И чтоб увести разговор от темы, для него не очень приятной, спросил: — Как твои дети? Сыны как?
— Слава Богу, здоровы. Александра вот-вот женить буду. Уж и невеста сыскалась.
— Кто такая?
— А тверская княжна. Дочь покойного Ярослава Ярославина.
— Как ее звать-то?
— Ефросинья.
— А-а, вспомнил. Да-да, Ефросинья. Вот память стала.
— Приезжал Святослав, брат ее, мы уж все обговорили. Съездит Александр в Орду, воротится, и поженим.
Разговор опять к татарам прибивался, и Андрей опять увел его:
— С Тверью породниться — это хорошо, все спокойнее будет. Ты, никак, пир затеваешь?

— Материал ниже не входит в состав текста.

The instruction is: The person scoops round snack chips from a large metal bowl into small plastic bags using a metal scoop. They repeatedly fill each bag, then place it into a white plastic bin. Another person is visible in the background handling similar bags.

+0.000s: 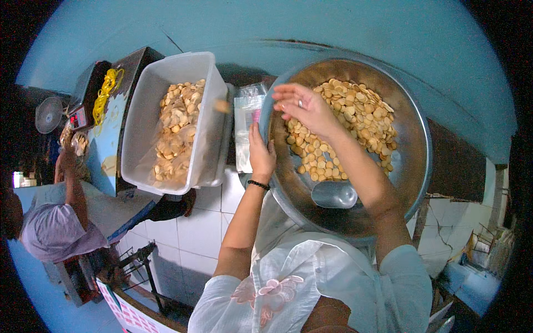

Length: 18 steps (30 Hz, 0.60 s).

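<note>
My right hand (pixel 306 106) is over the left side of a wide metal basin (pixel 416 125), fingers spread and holding nothing. It wears a ring. Small round tan biscuits (pixel 362 112) are heaped in the basin, and a clear scoop (pixel 334 194) rests at its near side. My left hand (pixel 262 154), with a dark beaded bracelet on the wrist, lies along the basin's left rim beside a stack of clear plastic bags (pixel 245 125). Its thumb is apart from the fingers; whether it touches the bags is unclear. A blurred tan object (pixel 222 106) appears at the right wall of a white plastic tub (pixel 139 137).
Bagged biscuits (pixel 175 133) lie inside the tub. Further left are yellow ties (pixel 104 98), a scale with a lit display (pixel 78 118) and a small fan (pixel 49 115). Another person (pixel 62 233) sits there, an arm raised near bagged goods. A blue wall (pixel 266 21) runs behind everything.
</note>
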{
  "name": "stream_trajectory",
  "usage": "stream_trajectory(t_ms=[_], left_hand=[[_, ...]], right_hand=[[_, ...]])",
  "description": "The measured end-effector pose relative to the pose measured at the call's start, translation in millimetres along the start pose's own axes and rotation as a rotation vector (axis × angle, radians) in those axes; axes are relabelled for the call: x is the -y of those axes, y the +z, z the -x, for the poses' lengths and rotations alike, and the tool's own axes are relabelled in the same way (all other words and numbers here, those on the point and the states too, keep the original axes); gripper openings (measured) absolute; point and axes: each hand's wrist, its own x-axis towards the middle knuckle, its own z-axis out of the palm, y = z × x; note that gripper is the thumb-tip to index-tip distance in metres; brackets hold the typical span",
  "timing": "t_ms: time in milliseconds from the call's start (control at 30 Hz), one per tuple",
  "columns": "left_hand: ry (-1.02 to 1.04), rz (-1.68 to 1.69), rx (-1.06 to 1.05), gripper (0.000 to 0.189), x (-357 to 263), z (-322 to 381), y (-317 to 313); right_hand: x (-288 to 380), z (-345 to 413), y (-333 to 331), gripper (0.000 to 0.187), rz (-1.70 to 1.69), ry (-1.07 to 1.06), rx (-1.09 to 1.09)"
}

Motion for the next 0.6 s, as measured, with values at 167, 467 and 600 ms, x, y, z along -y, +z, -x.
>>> stream_trajectory(t_ms=[167, 467, 600], left_hand=[[0.033, -0.004, 0.000, 0.069, 1, -1, 1], [0.045, 0.000, -0.001, 0.068, 0, -2, 0], [0.035, -0.018, 0.001, 0.068, -5, -3, -1]], right_hand=[[-39, 6, -43, 0.038, 0.970, -0.032, -0.100], [-123, 145, -127, 0.054, 1.572, 0.464, -0.070], [-115, 169, -135, 0.052, 1.463, 0.710, -0.065]])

— Как же иначе? Примирение обмыть надо, чтоб крепче стояло. Помимо хмельного музыканты будут, и даже лицедеев нашел. Так что все ладом, брат, как полагается.
— А Данилы не будет? Хорошо бы втроем собраться. А то когда еще случится...
— Данилы не будет. Звал я его. Отговаривается стройкой. Татары стены спалили, снова огораживает Москву свою.
«Что ж это такое,— подумал Андрей,— о чем ни заговорим, все к татарам прибиваемся».
— Ну что ж, пировать так пировать,— хлопнув с деланной радостью по коленке, молвил Андрей, в третий раз уводя разговор от нежелательных напоминаний: татар-то под Москву он приводил.
«Уж где-где, а на пиру-то, наверно, не станем поминать о них»,— надеялся князь городецкий.
Уловки его Дмитрий насквозь видел. Думал: «Чует кошка, чье мясо съела». И это увиливание братца несколько раздражало его, даже злило: «Не хочет каяться, скотина».
В гриднице на пиру братья-князья сели рядом во главе стола, а уж от них расселись их ближние бояре, дружинники. Так что слева от Андрея сидел князь Дмитрий, а справа его любимый боярин Семен Толниевич, за ним Акинф и все прочие спутники. А от князя Дмитрия слева сели его бояре — Антоний и Феофан, а далее дружинники его старейшие, уважаемые. На другом конце стола, как раз напротив князей, примостился дворский, и не столь пития и веселия ради, сколь милой сердцу картины — зреть обоих Александровичей, примирившихся, возлюбившихся. Во весь пир старик почти не пил, а умиленно смотрел на князей, которых помнил еще отроками, и отирал ладонью набегавшие слезы радости: наконец-то помирились, слава Богу.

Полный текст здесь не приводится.